[Your assignment]:
Line by line, retype the material with nothing left out.

━━━━━ Information shown

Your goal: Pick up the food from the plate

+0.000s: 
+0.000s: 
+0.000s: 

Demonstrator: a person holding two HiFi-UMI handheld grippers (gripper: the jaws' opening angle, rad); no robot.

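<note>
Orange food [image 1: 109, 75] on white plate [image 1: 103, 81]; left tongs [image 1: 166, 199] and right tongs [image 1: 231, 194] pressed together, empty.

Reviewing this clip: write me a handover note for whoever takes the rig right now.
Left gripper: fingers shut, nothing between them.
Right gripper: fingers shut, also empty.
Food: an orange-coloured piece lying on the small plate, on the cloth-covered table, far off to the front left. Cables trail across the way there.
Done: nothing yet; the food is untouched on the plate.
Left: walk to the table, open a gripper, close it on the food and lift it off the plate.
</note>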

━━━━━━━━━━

[Answer space]:
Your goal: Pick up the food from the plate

+0.000s: 
+0.000s: 
+0.000s: 

Demonstrator: a person holding two HiFi-UMI handheld grippers (gripper: the jaws' opening angle, rad); no robot.

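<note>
Orange food [image 1: 109, 75] on white plate [image 1: 103, 81]; left tongs [image 1: 166, 199] and right tongs [image 1: 231, 194] pressed together, empty.

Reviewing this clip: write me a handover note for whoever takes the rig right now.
Left gripper: fingers shut, nothing between them.
Right gripper: fingers shut, also empty.
Food: an orange-coloured piece lying on the small plate, on the cloth-covered table, far off to the front left. Cables trail across the way there.
Done: nothing yet; the food is untouched on the plate.
Left: walk to the table, open a gripper, close it on the food and lift it off the plate.
</note>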

The exercise is finished and nothing remains.